As a female-fronted band driven by a male songwriter, Hem has more in common with pop outfits like Sixpence None the Richer and Ivy than femme folkies like Gillian Welch. Sonically, however, the band has an undeniable folk/Americana aesthetic, which merits comparison to other neo-twang acts like Tarnation, Mojave 3, and Lambchop (as distinct from alt-country groups like Uncle Tupelo and it’s offspring). These bands benefit from an outsider-ears phenomenon, meaning they don’t have folk or country and western backgrounds, and/or audiences, and/or record labels. (Brooklyn-based Hem couldn’t get further “outside” the realm of rural America without moving to Tokyo.) Consequently, they are less cloistered by habit and expectations, empowered to borrow only the sounds and styles that drew them to American roots music. They lean toward minimalist arrangements, subtly employing the evocative twang of steel guitar or banjo while avoiding the cliches of the genre(s).

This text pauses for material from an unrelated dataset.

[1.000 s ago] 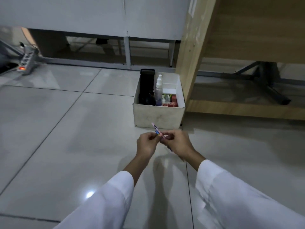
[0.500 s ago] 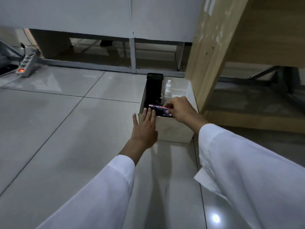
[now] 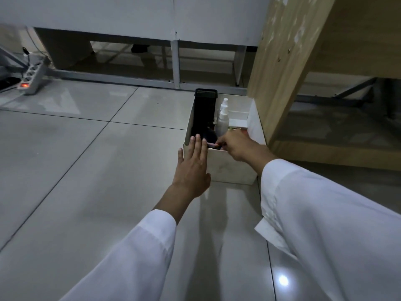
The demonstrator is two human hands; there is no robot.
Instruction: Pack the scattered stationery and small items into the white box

That Messe and company have an ear for C & W nuance is apparent at the first strain of pedal steel, which intertwines gracefully with violin beneath Ellyson’s tender-voiced delivery on “When I Was Drinking,” a recovering alcoholic’s semi-nostalgic retrospective on a doomed romance. Hem’s measured use of violin (in this setting fiddle might be more appropriate nomenclature, but I defer to the liner notes) and mandolin lend an Appalachian air to the record. Though, by taking a cue from Down From the Mountain, et al. and pushing harmonizing vocals to the fore on more tracks Hem could achieve a fuller sound without straying from their chosen idiom. When evident the harmonies shine, as on “Horsey,” and the comparatively rousing chorus of “Night Like a River,” the lone sampling of mandolin player Steve Curtis’s songwriting.

Hem uses strings and woodwinds (oboe, clarinet, flute) liberally, but not to excess. From the understated atmospherics of “Betting on Trains” to the euphoric heights of “Stupid Mouth Shut,” the arrangements melt with piano, guitar, and most importantly vocals. All too often musicians, perhaps enamored with the possibilities of studio recording, swirl these elements in an ecstatic din. On Rabbit Songs, by contrast, Hem demonstrates a fine collective ear for what constitutes “just enough.” (Guitarist/songwriter, Gary Maurer, may deserve particular credit for his roles in production, recording, and mixing.) The end result is that the music bolsters, rather than obfuscates, the songwriting, which is after all the stuff of folk music. Similarly, Ellyson’s delivery is, at it’s best, soft yet evocative.

Lyrically, Messe alternates between poetic imagery, often nostalgic, and more straightforward storytelling. With “Lazy Eye” he makes of the physical condition a metaphor for persistent memory: “I can still see the hem of your dress and the comb as it’s parting your hair, and the person I held is still there in my lazy eye…” In “All That I’m Good For,” he parallels a strung-along lover and a stray dog: “You know I play with all those strays prowling outside your door. It’s the scraps of love you throw my way that have got me on all fours. It’s only fair your knew, all that I’m good for is you.” Some songs, and some lines, are more striking than others, and a few lyrics are simply vehicles for melody. Yet, when combined with selective instrumentation the end result is a surprisingly memorable album, given that it doesn’t demand your attention.